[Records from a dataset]
════
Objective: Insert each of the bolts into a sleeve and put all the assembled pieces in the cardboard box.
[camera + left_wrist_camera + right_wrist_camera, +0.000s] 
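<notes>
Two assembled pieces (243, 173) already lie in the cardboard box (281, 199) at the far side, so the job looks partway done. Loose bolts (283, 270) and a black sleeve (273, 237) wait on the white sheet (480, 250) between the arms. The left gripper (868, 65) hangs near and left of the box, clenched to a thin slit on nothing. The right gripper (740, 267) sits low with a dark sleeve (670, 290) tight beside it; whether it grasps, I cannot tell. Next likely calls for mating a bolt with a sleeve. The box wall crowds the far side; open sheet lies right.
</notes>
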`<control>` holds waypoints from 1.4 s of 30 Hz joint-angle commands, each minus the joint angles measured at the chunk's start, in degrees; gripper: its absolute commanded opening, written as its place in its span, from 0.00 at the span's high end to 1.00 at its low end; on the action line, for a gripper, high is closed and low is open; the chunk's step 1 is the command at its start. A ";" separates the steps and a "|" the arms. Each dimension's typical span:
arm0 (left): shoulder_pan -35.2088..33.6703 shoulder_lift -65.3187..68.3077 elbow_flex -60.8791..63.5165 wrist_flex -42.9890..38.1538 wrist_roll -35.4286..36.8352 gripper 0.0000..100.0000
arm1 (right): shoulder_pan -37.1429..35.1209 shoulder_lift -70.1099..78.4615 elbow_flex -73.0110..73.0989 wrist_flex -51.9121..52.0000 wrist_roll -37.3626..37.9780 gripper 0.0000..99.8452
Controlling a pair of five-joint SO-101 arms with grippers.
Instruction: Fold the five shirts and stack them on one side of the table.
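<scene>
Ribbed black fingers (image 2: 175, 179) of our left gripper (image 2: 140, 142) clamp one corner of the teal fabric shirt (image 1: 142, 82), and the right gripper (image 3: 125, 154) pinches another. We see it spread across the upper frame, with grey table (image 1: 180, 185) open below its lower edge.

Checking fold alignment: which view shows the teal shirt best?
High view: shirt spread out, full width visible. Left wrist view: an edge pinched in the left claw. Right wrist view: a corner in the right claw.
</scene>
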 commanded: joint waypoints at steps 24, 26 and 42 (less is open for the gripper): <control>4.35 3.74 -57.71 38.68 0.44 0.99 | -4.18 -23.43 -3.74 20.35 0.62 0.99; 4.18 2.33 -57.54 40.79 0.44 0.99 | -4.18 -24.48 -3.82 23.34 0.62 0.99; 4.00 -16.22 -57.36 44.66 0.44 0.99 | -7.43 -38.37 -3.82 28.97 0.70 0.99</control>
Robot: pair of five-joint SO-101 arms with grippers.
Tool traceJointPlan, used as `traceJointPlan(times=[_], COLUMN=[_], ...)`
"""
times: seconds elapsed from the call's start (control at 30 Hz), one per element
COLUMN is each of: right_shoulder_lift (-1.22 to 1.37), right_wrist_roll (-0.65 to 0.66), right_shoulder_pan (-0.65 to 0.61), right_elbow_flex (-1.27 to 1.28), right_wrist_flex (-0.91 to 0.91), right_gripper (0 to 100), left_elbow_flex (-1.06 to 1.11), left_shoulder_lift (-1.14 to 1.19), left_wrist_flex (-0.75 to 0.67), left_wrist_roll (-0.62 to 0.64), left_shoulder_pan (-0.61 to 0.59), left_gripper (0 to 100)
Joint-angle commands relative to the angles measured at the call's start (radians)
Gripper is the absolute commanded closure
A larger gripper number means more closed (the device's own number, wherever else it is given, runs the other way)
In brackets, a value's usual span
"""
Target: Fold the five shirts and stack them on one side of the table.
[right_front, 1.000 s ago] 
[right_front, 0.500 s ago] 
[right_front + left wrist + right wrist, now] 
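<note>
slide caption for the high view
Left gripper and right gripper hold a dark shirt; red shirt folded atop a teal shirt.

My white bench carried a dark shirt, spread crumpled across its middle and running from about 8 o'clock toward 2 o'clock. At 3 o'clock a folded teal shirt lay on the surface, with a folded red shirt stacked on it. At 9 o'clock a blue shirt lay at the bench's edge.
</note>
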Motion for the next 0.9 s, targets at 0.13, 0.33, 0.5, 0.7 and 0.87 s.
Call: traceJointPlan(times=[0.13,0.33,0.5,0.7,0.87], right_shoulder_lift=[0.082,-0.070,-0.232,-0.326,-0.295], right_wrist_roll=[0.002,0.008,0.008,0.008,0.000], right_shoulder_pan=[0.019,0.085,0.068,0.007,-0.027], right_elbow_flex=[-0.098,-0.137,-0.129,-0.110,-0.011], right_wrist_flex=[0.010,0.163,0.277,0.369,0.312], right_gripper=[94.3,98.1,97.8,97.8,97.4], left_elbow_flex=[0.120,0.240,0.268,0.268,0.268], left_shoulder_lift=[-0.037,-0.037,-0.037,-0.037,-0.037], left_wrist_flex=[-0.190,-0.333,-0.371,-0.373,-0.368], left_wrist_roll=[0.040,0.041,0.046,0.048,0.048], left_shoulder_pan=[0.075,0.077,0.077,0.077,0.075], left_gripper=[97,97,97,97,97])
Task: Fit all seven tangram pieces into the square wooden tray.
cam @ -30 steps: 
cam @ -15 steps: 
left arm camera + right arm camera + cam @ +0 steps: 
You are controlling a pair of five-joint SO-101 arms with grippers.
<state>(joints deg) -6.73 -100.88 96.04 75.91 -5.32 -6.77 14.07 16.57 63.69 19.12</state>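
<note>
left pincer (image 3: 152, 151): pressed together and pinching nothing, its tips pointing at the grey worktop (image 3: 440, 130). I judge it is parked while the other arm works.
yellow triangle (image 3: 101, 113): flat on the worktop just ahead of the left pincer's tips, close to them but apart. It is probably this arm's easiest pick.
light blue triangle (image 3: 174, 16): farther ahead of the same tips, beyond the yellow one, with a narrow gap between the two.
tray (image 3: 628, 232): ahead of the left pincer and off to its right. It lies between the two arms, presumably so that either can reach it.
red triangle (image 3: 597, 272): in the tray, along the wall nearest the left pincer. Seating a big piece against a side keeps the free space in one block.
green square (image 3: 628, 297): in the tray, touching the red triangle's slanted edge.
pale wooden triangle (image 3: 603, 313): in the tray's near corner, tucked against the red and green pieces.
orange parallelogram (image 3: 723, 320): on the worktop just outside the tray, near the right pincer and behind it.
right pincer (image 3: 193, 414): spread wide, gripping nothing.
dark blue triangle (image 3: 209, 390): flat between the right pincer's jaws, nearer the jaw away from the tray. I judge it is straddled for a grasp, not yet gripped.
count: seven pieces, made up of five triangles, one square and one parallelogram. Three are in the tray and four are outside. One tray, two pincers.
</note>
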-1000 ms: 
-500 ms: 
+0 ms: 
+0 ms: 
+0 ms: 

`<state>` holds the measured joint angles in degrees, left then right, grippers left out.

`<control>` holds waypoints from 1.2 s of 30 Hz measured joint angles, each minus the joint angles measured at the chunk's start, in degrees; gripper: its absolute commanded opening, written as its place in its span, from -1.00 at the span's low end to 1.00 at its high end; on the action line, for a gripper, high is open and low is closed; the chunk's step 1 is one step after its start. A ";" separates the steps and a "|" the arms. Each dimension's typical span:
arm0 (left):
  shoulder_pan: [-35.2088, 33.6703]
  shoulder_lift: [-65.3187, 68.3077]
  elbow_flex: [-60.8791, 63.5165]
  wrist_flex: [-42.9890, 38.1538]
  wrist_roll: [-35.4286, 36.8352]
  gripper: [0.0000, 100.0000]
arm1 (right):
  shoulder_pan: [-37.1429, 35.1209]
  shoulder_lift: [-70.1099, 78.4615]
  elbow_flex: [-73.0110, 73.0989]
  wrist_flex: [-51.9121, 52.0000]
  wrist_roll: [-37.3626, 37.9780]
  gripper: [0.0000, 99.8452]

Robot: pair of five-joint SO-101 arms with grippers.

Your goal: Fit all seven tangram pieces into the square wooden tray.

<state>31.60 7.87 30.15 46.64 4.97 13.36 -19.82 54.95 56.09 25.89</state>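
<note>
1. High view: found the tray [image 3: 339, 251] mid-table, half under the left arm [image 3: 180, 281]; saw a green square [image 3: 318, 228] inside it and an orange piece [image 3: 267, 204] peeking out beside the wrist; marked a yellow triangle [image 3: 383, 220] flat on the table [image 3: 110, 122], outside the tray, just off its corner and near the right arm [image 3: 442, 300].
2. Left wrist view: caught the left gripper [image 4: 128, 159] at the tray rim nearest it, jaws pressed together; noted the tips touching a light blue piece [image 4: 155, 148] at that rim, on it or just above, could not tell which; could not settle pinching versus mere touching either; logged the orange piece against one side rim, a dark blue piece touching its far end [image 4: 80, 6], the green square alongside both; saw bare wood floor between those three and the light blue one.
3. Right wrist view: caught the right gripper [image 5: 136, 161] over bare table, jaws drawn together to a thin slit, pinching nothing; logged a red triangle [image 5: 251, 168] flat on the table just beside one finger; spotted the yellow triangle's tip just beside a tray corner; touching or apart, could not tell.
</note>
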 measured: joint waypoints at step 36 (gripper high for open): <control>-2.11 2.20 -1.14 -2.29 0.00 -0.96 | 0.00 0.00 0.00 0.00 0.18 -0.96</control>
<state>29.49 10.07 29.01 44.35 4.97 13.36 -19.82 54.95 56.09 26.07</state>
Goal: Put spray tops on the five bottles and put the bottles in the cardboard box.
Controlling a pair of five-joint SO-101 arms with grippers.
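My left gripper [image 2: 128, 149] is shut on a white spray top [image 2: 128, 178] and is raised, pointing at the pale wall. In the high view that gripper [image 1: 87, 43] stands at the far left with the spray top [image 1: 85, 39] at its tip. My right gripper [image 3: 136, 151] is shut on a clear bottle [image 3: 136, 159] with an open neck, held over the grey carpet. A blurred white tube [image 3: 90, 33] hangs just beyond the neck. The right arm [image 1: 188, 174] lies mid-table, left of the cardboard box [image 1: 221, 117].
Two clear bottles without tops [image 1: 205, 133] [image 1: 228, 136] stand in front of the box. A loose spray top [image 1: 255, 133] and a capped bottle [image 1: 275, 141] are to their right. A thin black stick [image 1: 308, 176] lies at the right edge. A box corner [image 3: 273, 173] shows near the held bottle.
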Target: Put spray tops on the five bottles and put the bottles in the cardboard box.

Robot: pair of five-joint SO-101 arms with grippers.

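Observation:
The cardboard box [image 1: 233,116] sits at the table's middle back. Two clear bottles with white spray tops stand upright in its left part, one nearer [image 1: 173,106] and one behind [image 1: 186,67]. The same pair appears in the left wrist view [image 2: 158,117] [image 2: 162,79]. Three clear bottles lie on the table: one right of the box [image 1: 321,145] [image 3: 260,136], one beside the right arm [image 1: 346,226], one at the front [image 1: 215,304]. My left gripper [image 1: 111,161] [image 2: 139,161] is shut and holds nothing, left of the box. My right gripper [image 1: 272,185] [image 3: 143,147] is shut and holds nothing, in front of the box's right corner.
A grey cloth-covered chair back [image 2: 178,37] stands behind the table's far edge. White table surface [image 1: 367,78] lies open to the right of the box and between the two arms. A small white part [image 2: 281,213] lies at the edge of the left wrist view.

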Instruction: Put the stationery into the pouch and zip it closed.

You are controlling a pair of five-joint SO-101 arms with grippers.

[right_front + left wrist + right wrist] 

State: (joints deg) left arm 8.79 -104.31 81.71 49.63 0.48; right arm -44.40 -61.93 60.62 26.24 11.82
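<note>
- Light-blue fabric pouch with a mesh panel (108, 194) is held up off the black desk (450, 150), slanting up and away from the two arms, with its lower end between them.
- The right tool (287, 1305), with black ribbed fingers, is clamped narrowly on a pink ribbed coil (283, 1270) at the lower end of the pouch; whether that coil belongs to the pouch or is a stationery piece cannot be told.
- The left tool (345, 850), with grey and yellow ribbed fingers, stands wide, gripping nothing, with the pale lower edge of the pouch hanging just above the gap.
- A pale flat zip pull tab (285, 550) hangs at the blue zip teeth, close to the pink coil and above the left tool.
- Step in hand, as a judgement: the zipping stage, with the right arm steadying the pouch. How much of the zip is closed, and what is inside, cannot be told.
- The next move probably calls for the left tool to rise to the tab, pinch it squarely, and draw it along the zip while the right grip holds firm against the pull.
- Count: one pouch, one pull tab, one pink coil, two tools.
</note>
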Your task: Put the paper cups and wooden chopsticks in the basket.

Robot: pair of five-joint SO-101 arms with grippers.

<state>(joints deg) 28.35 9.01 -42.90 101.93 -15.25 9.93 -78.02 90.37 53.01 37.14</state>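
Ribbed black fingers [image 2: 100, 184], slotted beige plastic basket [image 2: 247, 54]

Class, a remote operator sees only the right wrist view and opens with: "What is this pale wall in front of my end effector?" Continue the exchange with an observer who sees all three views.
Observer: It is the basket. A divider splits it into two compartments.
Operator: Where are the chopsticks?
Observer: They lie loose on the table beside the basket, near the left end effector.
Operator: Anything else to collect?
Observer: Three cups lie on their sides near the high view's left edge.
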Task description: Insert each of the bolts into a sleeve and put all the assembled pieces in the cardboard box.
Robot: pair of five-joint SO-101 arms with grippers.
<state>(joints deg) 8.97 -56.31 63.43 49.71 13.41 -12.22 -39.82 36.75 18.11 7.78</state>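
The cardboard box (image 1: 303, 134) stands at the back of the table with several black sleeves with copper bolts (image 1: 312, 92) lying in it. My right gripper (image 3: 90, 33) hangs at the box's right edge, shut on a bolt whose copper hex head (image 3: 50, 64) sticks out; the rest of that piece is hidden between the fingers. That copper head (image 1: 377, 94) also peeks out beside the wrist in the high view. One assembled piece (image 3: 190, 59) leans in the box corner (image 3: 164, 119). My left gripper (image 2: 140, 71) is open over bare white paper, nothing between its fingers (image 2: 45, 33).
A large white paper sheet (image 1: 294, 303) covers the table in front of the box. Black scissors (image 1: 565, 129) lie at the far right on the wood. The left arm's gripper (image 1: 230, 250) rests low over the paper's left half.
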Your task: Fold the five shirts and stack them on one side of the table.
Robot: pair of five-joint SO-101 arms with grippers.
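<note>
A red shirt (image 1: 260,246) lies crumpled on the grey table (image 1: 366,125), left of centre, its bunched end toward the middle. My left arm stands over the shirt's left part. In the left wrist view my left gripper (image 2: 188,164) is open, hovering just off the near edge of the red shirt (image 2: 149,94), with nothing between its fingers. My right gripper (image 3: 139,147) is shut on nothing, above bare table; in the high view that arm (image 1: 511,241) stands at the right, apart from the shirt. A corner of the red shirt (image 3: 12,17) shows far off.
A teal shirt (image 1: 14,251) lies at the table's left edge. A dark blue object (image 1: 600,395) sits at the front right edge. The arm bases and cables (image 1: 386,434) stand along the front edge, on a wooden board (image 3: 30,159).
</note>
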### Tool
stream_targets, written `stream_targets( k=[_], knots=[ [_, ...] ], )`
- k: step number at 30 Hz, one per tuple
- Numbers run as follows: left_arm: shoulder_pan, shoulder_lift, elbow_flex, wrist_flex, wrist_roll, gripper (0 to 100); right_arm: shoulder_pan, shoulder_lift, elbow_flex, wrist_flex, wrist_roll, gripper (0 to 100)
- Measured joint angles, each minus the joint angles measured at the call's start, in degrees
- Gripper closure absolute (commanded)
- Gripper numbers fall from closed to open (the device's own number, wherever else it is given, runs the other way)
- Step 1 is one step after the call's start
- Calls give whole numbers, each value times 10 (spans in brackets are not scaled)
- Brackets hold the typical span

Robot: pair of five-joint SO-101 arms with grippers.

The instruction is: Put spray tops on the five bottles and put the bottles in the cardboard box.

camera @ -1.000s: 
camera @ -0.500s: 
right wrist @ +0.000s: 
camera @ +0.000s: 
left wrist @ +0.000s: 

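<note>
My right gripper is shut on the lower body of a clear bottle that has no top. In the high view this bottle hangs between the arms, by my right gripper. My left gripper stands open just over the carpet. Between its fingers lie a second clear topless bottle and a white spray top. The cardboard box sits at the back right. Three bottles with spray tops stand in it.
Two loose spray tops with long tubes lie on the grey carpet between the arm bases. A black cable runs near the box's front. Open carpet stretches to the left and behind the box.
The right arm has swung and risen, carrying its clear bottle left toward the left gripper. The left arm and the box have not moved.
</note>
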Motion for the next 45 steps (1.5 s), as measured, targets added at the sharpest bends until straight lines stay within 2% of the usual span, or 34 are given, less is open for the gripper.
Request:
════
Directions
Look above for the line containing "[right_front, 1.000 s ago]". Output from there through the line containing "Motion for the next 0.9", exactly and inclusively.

Output for this exercise
[right_front, 1.000 s ago] 
[right_front, 0.500 s ago] 
[right_front + left wrist + right wrist, now] 
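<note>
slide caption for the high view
Left gripper and right gripper hold a dark shirt; red shirt folded atop a teal shirt.

My white bench carried a dark shirt, spread crumpled across its middle and running from about 8 o'clock toward 2 o'clock. At 3 o'clock a folded teal shirt lay on the surface, with a folded red shirt stacked on it. At 9 o'clock a blue shirt lay at the bench's edge.
</note>
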Motion for the next 0.9 s, targets at 0.13, 0.33, 0.5, 0.7 and 0.87 s.

There is nothing further to add to the answer.